[Date Prev][Date Next][Thread Prev][Thread Next][Date Index][Thread Index]

[Condor-users] condor-g jobs remain idle for ages



Hi,

I'm having problems with getting condor-g jobs to
run as they seem to remain idle for ages (days at
least in some cases). Doing a condor_q -analyze gives
the dreaded:

1 match, match, but reject the job for unknown reasons

so presumably at least the matchmaking seems to work OK. Having a delve
into the SchedLog reveals this error:

9/5 14:28:47 warning: setting UserUid to 41269, was 286 previosly
9/5 14:28:47 Create_Process: child failed with errno 13 (Permission
denied) before exec() 9/5 14:28:47 StartOrFindGManager: Create_Process
problems!

(UID is that of the condor-g submitting user).

which I take to mean that a shadow process could not be spawned. If I
submit an ordinary (vanilla universe) job then things are fine - they
run almost immediately. Similarly if I try to submit the job on
the central manager (which also has a schedd running) it works fine.

I'm wondering if this could be a system load problem. There are around
100 vanilla jobs running with around 2 600 in the queue *BUT* the jobs
only seem to run for around a minute so new shadows are getting spawned
every few seconds.
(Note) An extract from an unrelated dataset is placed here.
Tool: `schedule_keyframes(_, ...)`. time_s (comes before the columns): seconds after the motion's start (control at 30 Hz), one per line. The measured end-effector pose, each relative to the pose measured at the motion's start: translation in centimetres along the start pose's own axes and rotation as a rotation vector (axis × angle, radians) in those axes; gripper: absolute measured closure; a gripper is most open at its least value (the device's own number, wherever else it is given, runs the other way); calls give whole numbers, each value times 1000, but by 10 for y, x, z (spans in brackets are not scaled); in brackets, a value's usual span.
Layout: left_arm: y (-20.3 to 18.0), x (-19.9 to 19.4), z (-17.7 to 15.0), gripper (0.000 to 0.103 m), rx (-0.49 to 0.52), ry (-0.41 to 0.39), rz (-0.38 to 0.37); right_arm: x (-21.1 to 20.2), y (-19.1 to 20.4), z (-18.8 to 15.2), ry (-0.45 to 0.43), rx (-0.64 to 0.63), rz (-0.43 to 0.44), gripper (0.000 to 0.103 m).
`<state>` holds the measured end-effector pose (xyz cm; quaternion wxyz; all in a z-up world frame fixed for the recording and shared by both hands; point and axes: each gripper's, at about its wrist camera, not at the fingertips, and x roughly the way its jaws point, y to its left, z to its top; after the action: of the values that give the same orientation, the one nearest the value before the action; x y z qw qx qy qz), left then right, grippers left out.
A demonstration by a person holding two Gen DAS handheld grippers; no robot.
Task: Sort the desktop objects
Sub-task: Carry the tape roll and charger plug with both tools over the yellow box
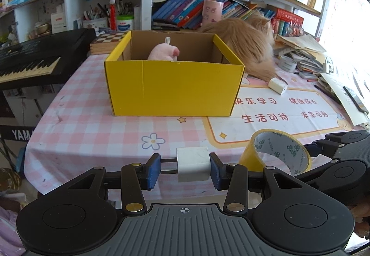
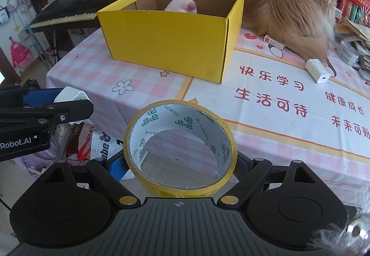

The schedd is taking ~ 80 % cpu with the long term
load average around 1 (uniprocessor m/c).

Any thoughts on this would be most welcome. I guess the answer is to
move the condor-g submission to a different schedd but I could do without
the extra work.

cheers,

-ian.


-----------------------------------
Dr Ian C. Smith,
e-Science team,
University of Liverpool
Computing Services Department